If we talk about the phosphine molecule, the central atom is phosphorous. It belongs to the 3rd period and 15th group in the modern periodic table.

Phosphorous has an electronegativity of 2.9. Moreover, there is a lone pair in phosphine.

So, it meets three conditions of Drago’s rule, and we know if any compound meets just one of Drago’s rules, hybridization does not take place in its case.

Hence, hybridization does not take place in the PH3 molecule.

Polarity in PH3

Ph3 is considered as a polar molecule because it has a lone pair and due to which the shape of the molecule is formed as trigonal pyramidal.
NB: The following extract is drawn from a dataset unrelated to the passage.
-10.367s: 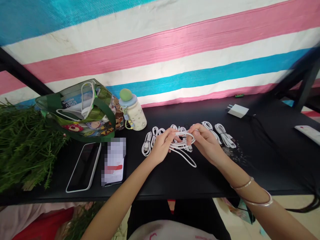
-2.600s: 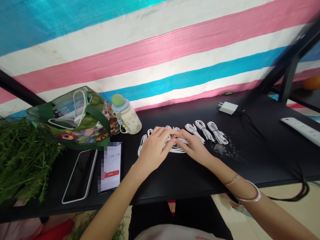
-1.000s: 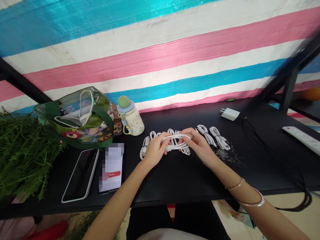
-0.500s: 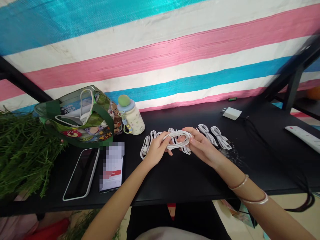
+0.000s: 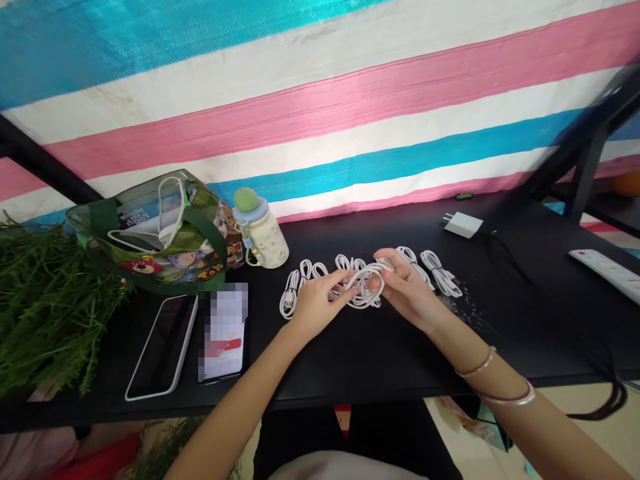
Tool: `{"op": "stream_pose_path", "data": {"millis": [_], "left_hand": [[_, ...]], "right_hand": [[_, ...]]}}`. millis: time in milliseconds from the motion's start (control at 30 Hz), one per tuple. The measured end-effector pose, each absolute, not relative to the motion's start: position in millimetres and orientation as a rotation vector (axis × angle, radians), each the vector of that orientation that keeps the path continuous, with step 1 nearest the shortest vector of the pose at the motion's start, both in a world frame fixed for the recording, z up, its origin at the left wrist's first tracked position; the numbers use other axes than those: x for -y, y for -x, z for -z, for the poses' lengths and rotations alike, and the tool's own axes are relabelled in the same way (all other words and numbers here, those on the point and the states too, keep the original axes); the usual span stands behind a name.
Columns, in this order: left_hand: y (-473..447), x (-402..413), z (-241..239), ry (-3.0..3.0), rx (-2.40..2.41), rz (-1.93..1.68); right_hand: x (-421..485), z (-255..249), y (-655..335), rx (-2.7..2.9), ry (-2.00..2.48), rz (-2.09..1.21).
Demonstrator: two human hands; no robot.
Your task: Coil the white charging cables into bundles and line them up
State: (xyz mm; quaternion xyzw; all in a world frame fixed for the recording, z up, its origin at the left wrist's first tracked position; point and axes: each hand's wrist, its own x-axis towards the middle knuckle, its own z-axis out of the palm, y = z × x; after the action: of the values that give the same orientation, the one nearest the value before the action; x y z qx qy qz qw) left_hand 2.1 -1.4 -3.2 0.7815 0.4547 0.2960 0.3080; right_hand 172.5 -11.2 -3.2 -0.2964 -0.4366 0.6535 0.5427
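Cable point(image 5: 367, 270), white and wound in loose loops, hangs between both hands above the middle of the worktop point(image 5: 350, 360). The right hand point(image 5: 413, 293) has its grip pinched on the right side of the loops; the left hand point(image 5: 317, 307) meets their left side with thumb and fingers, though I cannot tell whether its grip is closed on them. Two bangles circle the right forearm. Beneath and beyond the hands runs a row of tied white cable bundles: left bundles point(image 5: 289, 301) just left of the left hand, middle bundles point(image 5: 343, 262) partly hidden by the hands and the held loops, and right bundles point(image 5: 441, 273) just beyond the right hand. Farther right lie a white charger point(image 5: 465, 225), a black cord point(image 5: 520, 267) and a white power strip point(image 5: 607, 270). Left of the row, a pale bottle point(image 5: 267, 240) stands beside a green bag point(image 5: 170, 233); nearer lie a white-edged phone point(image 5: 163, 347) and a lit phone point(image 5: 227, 333), with leafy greenery point(image 5: 50, 307) at the far left edge. A striped sheet point(image 5: 320, 120) rises behind.
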Motion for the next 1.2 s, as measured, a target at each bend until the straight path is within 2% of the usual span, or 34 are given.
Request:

As a result, the charge distribution is non-uniform across the whole molecule.

For more detailed information, you must also read out the article on the polarity of PH3.

Fun Facts About Phosphine

Orbital hybridization does not take place in PH3 molecules.The pure ‘p’ orbitals participate in the formation of the P-H bond in the PH3 molecule.The bond angle in Ph3 is 93.5 degrees.

Conclusion

This article is an overview of the Lewis structure, molecular geometry, and hybridization of the phosphene (PH3) molecule.

We have tried to cover everything related to this topic including Drago’s rule that explains clearly why this compound does not have hybridization.

See more: Does A Rectangle Have Rotational Symmetry Of A Rectangle, Rotational Symmetry

Apart from this, you have learned some interesting facts about this molecule. Hope you enjoyed reading it.